You might want to use a VPN or a proxy server (with --proxy) to workaround.
...
$

I've updated the patch above. But it's probably easiest just to use the work-around format selection option (read more about format selection in the Manual).

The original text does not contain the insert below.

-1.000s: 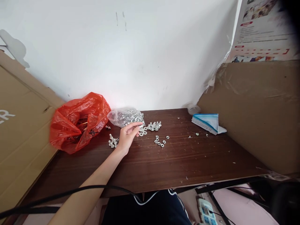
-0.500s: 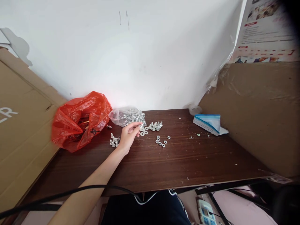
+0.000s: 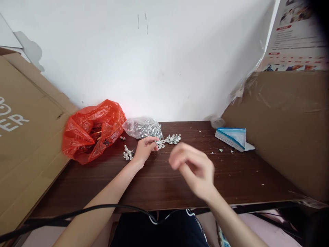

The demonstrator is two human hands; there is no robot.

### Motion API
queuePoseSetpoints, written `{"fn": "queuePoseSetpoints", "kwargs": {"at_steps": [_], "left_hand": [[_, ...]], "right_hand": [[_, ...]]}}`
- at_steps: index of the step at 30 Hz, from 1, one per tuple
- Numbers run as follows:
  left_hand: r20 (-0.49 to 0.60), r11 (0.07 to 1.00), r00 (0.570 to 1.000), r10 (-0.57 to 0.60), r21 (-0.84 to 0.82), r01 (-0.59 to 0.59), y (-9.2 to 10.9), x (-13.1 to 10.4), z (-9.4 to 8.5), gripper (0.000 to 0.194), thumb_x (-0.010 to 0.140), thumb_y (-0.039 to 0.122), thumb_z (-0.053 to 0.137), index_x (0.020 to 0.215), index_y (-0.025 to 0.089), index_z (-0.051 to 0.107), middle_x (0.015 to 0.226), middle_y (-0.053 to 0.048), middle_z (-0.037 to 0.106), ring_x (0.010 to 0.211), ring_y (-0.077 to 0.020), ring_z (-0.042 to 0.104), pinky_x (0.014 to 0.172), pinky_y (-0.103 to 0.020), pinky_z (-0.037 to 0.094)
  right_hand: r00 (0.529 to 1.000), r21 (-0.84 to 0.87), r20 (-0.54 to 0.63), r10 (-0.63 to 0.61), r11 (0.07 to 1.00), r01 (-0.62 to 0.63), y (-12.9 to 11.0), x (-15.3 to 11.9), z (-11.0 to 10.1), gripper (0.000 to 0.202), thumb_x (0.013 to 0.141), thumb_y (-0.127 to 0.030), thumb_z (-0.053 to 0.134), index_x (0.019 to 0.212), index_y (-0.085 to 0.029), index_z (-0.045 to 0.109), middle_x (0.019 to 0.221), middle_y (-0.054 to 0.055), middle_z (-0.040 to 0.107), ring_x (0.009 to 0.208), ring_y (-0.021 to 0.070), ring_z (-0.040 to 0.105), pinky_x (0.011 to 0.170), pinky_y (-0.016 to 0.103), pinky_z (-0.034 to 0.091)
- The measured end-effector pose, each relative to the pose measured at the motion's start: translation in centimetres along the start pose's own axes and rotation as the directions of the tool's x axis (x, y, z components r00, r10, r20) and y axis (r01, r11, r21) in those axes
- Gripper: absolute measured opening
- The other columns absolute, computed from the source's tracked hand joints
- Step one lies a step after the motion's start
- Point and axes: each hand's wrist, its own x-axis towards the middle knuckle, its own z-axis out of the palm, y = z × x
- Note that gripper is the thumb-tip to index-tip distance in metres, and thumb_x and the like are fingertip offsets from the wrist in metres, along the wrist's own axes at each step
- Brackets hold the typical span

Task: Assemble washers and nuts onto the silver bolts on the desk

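Note:
My left hand [image 3: 145,149] reaches in from the left, its thumb and fingertips pinched on a flat metal washer at the edge of a small group of washers [image 3: 162,146]. Just right of them, a cluster of bolts [image 3: 173,139] stands on the brown table. Another group of bolts [image 3: 128,153] stands left of my left wrist. My right hand [image 3: 195,168] hangs over the middle of the table with curled fingers, smeared by motion. Whether it holds anything does not show. It covers the place where loose nuts lay.
A clear plastic bag of metal fasteners [image 3: 144,128] lies against the wall beside an open red plastic bag [image 3: 95,132]. Cardboard boxes flank both sides. A blue-and-white packet [image 3: 231,138] lies at the right. A black cable [image 3: 102,206] crosses in front.
My right hand has come in from the lower right over the table, hiding the nuts. My left hand stays by the washers, its fingertips lower and closed together. The view has shifted slightly.

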Motion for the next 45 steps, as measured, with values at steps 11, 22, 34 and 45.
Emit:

trudK45 commented 1 year ago

The work around does not seem to work:

C:\Users\hasse\Documents\Jaksta\svtplay-dl>youtube-dl.exe -f 'bestvideo+bestaudio[format_id!*=Uppl]/best' https://www.svtplay.se/video/K16qBoP/ett-fall-for-vera/3-broken-promise?info=visa
[SVTPlay] K16qBoP: Downloading webpage
[SVTPlay] K169ypA: Downloading JSON metadata
[SVTPlay] K169ypA: Downloading m3u8 information
[SVTPlay] K169ypA: Downloading m3u8 information
[SVTPlay] K169ypA: Downloading m3u8 information
[SVTPlay] K169ypA: Downloading m3u8 information
[SVTPlay] K169ypA: Downloading m3u8 information
[SVTPlay] K169ypA: Downloading m3u8 information
ERROR: requested format not available

C:\Users\hasse\Documents\Jaksta\svtplay-dl>youtube-dl.exe --version
2021.12.17
dirkf commented 1 year ago

For Windows cmd, use "double quotes" instead (also enclosing the "URL" is good practice in case it contains a special command interpreter character like &):

$ wine cmd
Wine CMD Version 5.1.2600 (1.6.2)

>youtube-dl -f "bestvideo+bestaudio[format_id!*=Uppl]/best" --test "https://www.svtplay.se/video/jm3EYvp/15-minuter-fran-sapmi/duodji-mastarbrev-och-framtidstankar?info=visa"
[SVTPlay] jm3EYvp: Downloading webpage
[SVTPlay] ePwpAML: Downloading JSON metadata
[SVTPlay] ePwpAML: Downloading m3u8 information
[SVTPlay] ePwpAML: Downloading m3u8 information
[SVTPlay] ePwpAML: Downloading m3u8 information
[SVTPlay] ePwpAML: Downloading m3u8 information
[SVTPlay] ePwpAML: Downloading m3u8 information
[SVTPlay] ePwpAML: Downloading m3u8 information
[hlsnative] Downloading m3u8 manifest
[hlsnative] Total fragments: 205
[download] Destination: Duodji - mästarbrev och framtidstankar-ePwpAML.fhls-ts-full-3381.mp4
[download] 100% of 2.69MiB in 00:00
[hlsnative] Downloading m3u8 manifest
[hlsnative] Total fragments: 205
[download] Destination: Duodji - mästarbrev och framtidstankar-ePwpAML.fhls-ts-lb-full-AAC-60-2ch-Svenska.mp4
[download] 100% of 10.00KiB in 00:00
[ffmpeg] Merging formats into "Duodji - mästarbrev och framtidstankar-ePwpAML.mp4"
Deleting original file Duodji - mästarbrev och framtidstankar-ePwpAML.fhls-ts-full-3381.mp4 (pass -k to keep)
Deleting original file Duodji - mästarbrev och framtidstankar-ePwpAML.fhls-ts-lb-full-AAC-60-2ch-Svenska.mp4 (pass -k to keep)

>

Here I used an unrestricted show that I could download in the UK.